I'm delighted to say that Erin McKean will be guest-blogging here this week. Ms. McKean is the Oxford University Press's Chief Consulting Editor for American Dictionaries; the editor in chief of the New Oxford American Dictionary (2d ed.); the author or coauthor of Weird and Wonderful Words, More Weird and Wonderful Words, Totally Weird and Wonderful Words, and That's Amore; and the author of both the Dictionary Evangelist blog and the A Dress a Day blog. She reports that she'll be blogging this week about Dictionary Myths, "the things people fervently believe about dictionaries, but sadly, aren't true."
Part 1: The Myth of the Lexicographer-Judge
What's a dictionary myth? A dictionary myth is something that people believe about dictionaries (and words as they appear in dictionaries) that simply isn't true. They can be semi-harmless dictionary urban legends (like the one that holds that antidisestablishmentarianism is the longest word in the dictionary) or they can be more pernicious, such as the widespread belief that if a word isn't in "the dictionary", it's not a real word.
A little bit more on the pernicious side is the belief that lexicographers -- the folks who edit the dictionary -- are somehow on a higher plane of word usage than the common person, and that they make decisions as to what does and does not enter the hallowed ranks of dictionary-words based on some exquisite aesthetic sense, some finely-tuned Sprachgefühl, a kind of lexical perfect pitch.
This, I hasten to assure you, is flatly not true.
Lexicographers are not the word-judging equivalents of the literary critic or the music reviewer; they're not the curators of the word museum. The lexicographer is, or should be, a scientist-journalist combo. They should research what words are actually being used, how, where, when, and by whom, and then report these facts of usage to the public in a clear, timely, straightforward manner. [Don't worry, we'll discuss what happens when what the lexicographer finds is 'wrong' later this week.]

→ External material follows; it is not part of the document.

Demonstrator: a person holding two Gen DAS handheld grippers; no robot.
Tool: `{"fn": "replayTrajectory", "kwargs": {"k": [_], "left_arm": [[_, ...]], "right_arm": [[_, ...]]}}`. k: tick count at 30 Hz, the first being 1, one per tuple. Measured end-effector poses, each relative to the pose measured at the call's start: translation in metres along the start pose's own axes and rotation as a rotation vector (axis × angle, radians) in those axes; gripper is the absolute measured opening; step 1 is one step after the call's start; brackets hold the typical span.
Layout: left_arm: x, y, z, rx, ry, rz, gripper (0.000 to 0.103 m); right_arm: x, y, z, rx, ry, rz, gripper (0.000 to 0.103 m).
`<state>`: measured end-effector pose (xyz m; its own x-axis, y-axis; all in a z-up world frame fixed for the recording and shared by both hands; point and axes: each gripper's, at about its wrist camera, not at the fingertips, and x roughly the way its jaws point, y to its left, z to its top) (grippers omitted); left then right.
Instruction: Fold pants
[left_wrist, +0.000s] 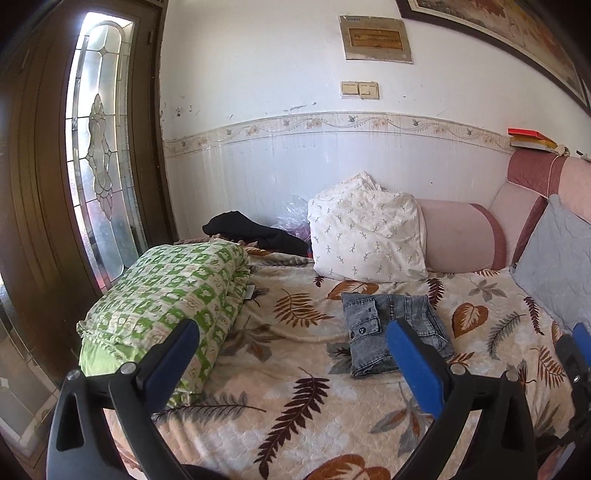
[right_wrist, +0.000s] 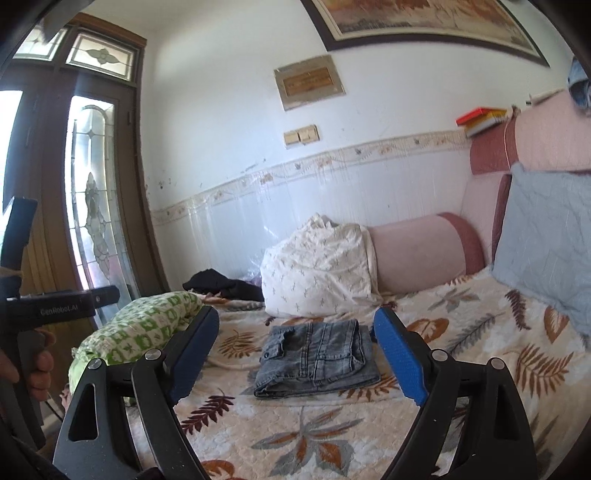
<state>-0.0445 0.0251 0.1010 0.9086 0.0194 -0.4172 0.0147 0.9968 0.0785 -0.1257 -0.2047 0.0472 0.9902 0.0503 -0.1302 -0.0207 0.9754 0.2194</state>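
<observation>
The grey denim pants (left_wrist: 369, 332) lie folded into a small flat bundle on the leaf-patterned bedspread (left_wrist: 295, 398). My left gripper (left_wrist: 291, 328) hovers in front of and to the left of them, jaws wide open and empty. Its right blue finger (left_wrist: 413, 365) overlaps the bundle's near right part in that view. In the right wrist view the pants (right_wrist: 317, 358) sit centred beyond my right gripper (right_wrist: 295, 314), which is open with nothing between its pads. A hand (right_wrist: 37, 365) holding the left gripper's handle shows at that view's left edge.
A folded green checked quilt (left_wrist: 166, 295) lies at the bed's left edge. A white pillow (left_wrist: 365, 232), pink bolster (left_wrist: 458, 236) and grey cushion (left_wrist: 557, 269) line the back and right. A black garment (left_wrist: 255, 232) lies by the wall. A glass-panelled door (left_wrist: 96, 147) stands at left.
</observation>
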Motion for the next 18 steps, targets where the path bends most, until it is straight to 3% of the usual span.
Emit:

Of course, the problem with current dictionaries (and pretty much all dictionaries everywhere at all times) is that there are often more words to be reported on than there is space in the printed book. So how to decide which words make it onto the page, and which don't? Lexicographers don't cherry-pick the pretty words, or the words with the best etymologies, or the words that are used in their favorite novels: they pick the words that will be of the most use to the largest group of people. They report 'newsworthy' words, words that they think will have sticking power, words that seem serviceable and sturdy, good for the long haul. (And, let's not forget, because making dictionaries is a commercial endeavor, they also pick words that will get publicity, attract attention, and drive consumers to their product. Those words are the chrome trim on the family sedan.)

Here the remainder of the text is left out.